Elimination of change fees
One big positive to come out of the pandemic is that the airlines have eliminated change fees. This has saved me so much money and aggravation because now, if one of my kids or myself gets sick (which seems to be every week), I can change the ticket and not have to worry about paying a $200 change fee on top of the fare difference. I think it’s a win-win because airplanes are still going out full so by cancelling last-minute, the airline can either make more money by selling last-minute tickets or give the seats to standby passengers. And because there are no change fees, consumers can also potentially get a travel credit back if their ticket drops in price. Just set a fare alert to monitor it. Here’s how.

Years before the pandemic, I always kept a mask in my carry-on bag in case I was sick or my seatmate was. With expensive change fees and the mentality that it was okay to travel sick, it was just the way of life. People used to look at me like I was a freak for wearing one, which is crazy because most of the time, I was trying to protect them from my germs. These days, no one blinks when someone is wearing a mask in an airport or on a plane. In fact, I like it when my seatmate wears one.

Wiping down high-touch points
Before the pandemic, I was already a germaphobe. I used to always wipe down my seat and all the high-touch points of the plane, hotel room and car rental with antibacterial wipes since I was sick and tired of getting sick each time I traveled. Before the pandemic, people used to look at me like I was nuts. Now, I often see my seatmate doing the same thing.

Without a doubt, companies and people invested in technology to make it possible to interact with the fewest number of people face-to-face. More hotels now let you check-in online, even use your phone as your room key or as the remote on the TV. So many business professionals upgraded their WiFi and cameras so they can now do Zoom meetings instead of traveling halfway around the world or country. FaceTime was a Godsend for families, especially mine since I was able to call my dad multiple times a day while he was quarantined in a Florida senior home. Same goes for my mother-in-law, who was home alone in Toronto. I’m not sure what they and countless others would have done without it.

No more taking travel for granted
I think before the pandemic, many took travel for granted. No one ever thought that the biggest obstacle to traveling to a foreign country would be whether the destination was even open. Everyone thought time and money was what was holding them back. But after countries closed their borders for a year or more, many people realized that maybe they shouldn’t be putting off that dream trip they’ve been thinking about for years. The time is now to get out there and enjoy life, which is why we’re seeing record numbers of people passing through airports.

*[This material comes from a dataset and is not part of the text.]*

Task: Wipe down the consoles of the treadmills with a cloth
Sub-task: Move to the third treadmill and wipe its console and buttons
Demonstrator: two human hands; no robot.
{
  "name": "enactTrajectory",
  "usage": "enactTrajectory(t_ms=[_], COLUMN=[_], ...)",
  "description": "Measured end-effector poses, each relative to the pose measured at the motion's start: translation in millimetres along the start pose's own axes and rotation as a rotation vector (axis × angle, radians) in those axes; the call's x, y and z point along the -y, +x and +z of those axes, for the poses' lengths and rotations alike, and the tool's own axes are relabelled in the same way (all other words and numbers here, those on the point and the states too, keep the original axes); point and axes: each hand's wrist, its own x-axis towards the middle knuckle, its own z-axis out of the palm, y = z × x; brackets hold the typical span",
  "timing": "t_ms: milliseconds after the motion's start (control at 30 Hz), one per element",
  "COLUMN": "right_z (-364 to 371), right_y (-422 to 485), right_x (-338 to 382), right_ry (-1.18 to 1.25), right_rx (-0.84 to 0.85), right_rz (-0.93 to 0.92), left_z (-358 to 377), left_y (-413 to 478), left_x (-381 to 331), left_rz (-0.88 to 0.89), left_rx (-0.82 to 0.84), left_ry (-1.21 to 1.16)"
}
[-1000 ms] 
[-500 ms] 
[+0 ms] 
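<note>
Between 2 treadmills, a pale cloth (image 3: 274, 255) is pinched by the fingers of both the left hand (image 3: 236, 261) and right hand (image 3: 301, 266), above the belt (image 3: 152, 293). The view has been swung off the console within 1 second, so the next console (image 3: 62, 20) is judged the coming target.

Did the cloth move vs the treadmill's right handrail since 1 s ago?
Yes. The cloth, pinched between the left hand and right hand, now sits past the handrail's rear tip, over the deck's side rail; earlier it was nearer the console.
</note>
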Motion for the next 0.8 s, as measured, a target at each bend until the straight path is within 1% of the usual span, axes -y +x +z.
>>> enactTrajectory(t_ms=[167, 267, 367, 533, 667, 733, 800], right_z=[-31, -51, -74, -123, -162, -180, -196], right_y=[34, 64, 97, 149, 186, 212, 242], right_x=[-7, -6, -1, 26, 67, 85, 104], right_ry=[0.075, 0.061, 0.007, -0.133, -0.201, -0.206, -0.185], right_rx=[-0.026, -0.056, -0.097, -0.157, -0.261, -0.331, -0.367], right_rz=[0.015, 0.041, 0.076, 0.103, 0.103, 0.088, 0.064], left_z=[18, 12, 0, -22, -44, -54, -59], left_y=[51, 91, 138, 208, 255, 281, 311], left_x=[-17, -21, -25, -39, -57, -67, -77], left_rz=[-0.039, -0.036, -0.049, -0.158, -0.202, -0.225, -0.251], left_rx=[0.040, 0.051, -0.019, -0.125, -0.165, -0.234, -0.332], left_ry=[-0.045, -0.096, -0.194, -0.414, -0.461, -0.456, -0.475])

Take a look at these numbers from the Transportation Security Administration (TSA) for airport checkpoints on May 7: In 2019 (pre-pandemic), 2,419,114 people passed through. In 2020, just 200,815 passed through. In 2021, 1,707,805. In 2022, 2,255,547 and now 2023, that number is 2,583,350.

There’s no doubt that travel is back so now the question is … are you? I’m excited to see the world again and introduce her to my two adorable little kids.